New business opened up in the field of AI facial recognition?
This time, it is to identify face images in old photos during World War II.
Recently, Daniel Patt, a software engineer from Google, developed an AI face recognition technology called N2N (Numbers to Names), which can identify photos of Europe before World War II and the Holocaust period, and compare them with modern people. Get in touch.
Using AI to find long-lost relatives
In 2016, Pat had an idea while visiting the Polish Jewish Memorial in Warsaw.
Are these unfamiliar faces related to him by blood?
Three of his grandparents/grandparents were Holocaust survivors from Poland, and he wanted to help his grandmother find pictures of family members killed by the Nazis.
During World War II, due to the large number of Polish Jews who were detained in different concentration camps, many of them were unaccounted for.
Just through a yellowed photo, it is difficult to identify who the face is, let alone find his lost relatives.
So, he returned home and immediately turned this idea into reality.

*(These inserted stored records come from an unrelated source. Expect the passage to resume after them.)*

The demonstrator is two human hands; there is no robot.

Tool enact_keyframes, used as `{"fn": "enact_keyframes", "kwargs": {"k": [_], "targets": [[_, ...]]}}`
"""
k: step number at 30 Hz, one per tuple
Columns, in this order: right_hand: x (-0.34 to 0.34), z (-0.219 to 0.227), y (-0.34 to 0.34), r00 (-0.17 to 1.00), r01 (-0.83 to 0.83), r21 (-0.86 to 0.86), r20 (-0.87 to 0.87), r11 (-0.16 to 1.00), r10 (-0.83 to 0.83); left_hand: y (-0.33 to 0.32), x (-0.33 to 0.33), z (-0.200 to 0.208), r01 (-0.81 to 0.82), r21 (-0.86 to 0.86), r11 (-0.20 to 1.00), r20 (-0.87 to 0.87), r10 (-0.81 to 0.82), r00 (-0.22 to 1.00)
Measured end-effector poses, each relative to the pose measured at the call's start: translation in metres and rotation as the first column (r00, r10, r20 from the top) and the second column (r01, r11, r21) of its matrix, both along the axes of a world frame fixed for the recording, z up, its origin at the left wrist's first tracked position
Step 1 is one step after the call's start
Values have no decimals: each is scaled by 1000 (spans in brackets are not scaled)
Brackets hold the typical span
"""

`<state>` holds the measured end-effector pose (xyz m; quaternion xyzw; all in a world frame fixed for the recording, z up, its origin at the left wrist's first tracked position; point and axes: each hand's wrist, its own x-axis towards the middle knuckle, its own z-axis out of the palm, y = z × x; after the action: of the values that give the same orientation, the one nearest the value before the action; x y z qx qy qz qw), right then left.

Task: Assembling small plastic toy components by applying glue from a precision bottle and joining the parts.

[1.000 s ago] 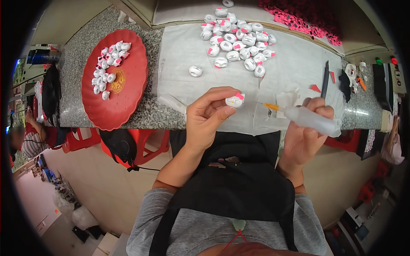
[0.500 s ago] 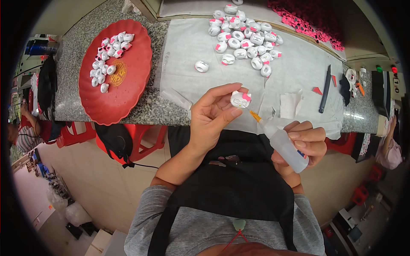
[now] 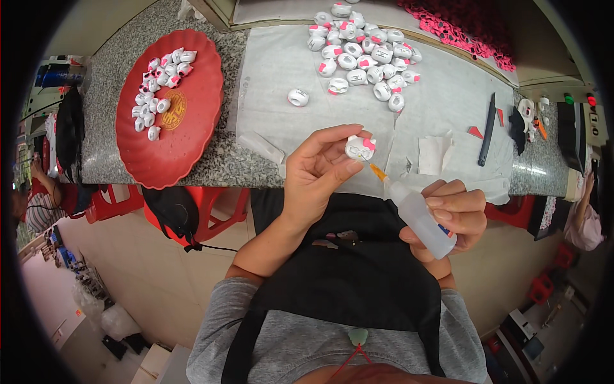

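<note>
Between the thumb and fingers of my left hand (image 3: 320,169) is a small white cat-head figure (image 3: 359,148) with a pink bow, its face turned up toward me. My right hand (image 3: 457,214) is wrapped round a translucent squeeze bottle (image 3: 419,214), tilted with its orange needle tip (image 3: 378,171) pointing up and left. The tip ends just below the figure's lower right edge; whether it touches cannot be made out. One more white piece (image 3: 298,97) lies alone on the paper beyond my left hand.
Many similar white pieces (image 3: 358,77) are heaped at the back of the white paper (image 3: 268,83). At left a red scalloped tray (image 3: 192,141) holds several more. A dark cutter knife (image 3: 488,128), red scraps (image 3: 474,132) and a torn paper piece (image 3: 435,154) lie at right. Pink pieces (image 3: 454,32) fill the back shelf.
My right hand and the bottle have shifted slightly left, and the needle tip has dropped a little away from the figure's face. My left hand still holds the figure in nearly the same place.
</note>
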<state>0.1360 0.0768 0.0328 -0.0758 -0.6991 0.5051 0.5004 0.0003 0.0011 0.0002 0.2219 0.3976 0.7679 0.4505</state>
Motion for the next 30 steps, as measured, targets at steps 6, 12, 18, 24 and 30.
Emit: {"fn": "enact_keyframes", "kwargs": {"k": [6,12,18,24,30], "targets": [[-2,-1,5,999,-21,144,41,989,16,0,1,-3,-9,1,1000,-12,9,1000],[2,4,1,1000,25,10,8,1000,-25,2,1,-3,-11,14,1000,-14,12,1000],[0,0,0,999,41,32,5,999,-41,0,1,-1,13,-10,1000,-2,-13,1000],[0,-1,0,1000,22,30,17,999,-22,1,2,-2,24,-8,1000,21,-24,999],[-1,-2,-1,1000,30,28,-1,999,-30,0,2,-6,12,13,1000,-79,-11,997]]}}
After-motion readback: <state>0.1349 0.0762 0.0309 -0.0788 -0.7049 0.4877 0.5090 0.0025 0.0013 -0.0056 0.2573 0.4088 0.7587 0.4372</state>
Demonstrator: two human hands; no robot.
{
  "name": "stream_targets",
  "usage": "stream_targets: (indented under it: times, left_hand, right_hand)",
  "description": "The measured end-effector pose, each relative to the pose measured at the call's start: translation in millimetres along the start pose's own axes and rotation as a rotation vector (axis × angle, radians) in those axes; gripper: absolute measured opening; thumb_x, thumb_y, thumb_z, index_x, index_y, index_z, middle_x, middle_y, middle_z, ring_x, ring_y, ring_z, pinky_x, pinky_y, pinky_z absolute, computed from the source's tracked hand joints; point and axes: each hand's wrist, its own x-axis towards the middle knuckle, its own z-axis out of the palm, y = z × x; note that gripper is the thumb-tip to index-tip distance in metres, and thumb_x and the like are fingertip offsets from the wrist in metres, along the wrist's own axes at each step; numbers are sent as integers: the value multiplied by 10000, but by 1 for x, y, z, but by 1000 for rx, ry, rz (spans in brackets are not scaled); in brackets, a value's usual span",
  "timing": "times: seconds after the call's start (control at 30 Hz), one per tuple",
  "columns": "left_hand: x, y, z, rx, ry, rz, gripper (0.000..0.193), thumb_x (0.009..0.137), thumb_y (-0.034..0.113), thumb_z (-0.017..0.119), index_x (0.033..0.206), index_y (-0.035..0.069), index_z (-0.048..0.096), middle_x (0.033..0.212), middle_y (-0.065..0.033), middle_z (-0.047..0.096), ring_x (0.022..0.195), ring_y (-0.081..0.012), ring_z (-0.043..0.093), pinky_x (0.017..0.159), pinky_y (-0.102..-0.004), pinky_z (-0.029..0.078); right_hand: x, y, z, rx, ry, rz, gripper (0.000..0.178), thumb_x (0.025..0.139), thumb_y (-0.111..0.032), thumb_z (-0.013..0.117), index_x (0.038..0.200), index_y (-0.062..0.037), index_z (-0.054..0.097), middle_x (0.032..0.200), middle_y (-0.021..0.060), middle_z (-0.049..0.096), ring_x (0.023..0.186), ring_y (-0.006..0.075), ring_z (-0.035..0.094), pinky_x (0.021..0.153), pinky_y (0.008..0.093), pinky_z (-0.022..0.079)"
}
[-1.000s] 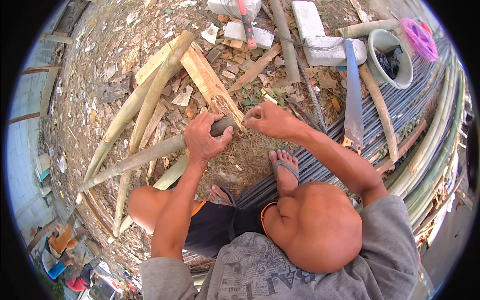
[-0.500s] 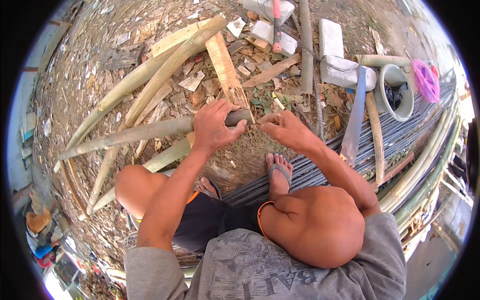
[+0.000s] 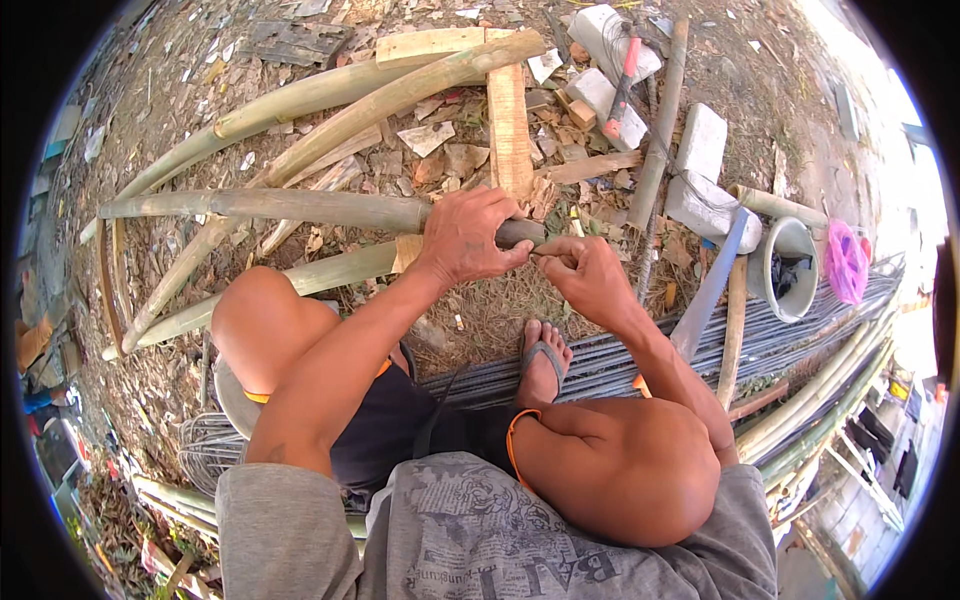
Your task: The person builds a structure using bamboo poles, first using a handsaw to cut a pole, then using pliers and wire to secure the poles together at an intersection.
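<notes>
My left hand is wrapped round a grey-brown bamboo pole close to its dark right end. The pole lies crosswise before my knees, over other bamboo. Just off that cut end, my right hand is closed in a pinch, fingertips at the tip of the pole. Whatever lies between those fingers is too small to make out. A pale wooden board runs away from the pole just beyond my left hand. Another bamboo pole slants across the board's far end.
A handsaw leans beside my right forearm, near a grey bucket and a pink plastic bag. White blocks and a red-handled tool lie farther off. Long dark rods stretch along the ground by my sandalled foot.
The view has shifted, so the scene sits differently in it. My left hand still grips the pole. My right fingers, formerly just off the end, are now pinched right by it.
</notes>
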Motion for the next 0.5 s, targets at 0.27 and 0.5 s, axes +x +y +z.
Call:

The software was originally conceived to collect image information of faces through a database and use artificial intelligence algorithms to help match the top ten options with the highest similarity.
Most of the image data comes from The US Holocaust Memorial Museum, in addition to more than a million images from databases across the country.
Users only need to select an image in the computer file, click upload, and the system will automatically filter out the top ten options with the highest matching images.
In addition, users can also click the source address to view the year, location, collection and other information of the picture.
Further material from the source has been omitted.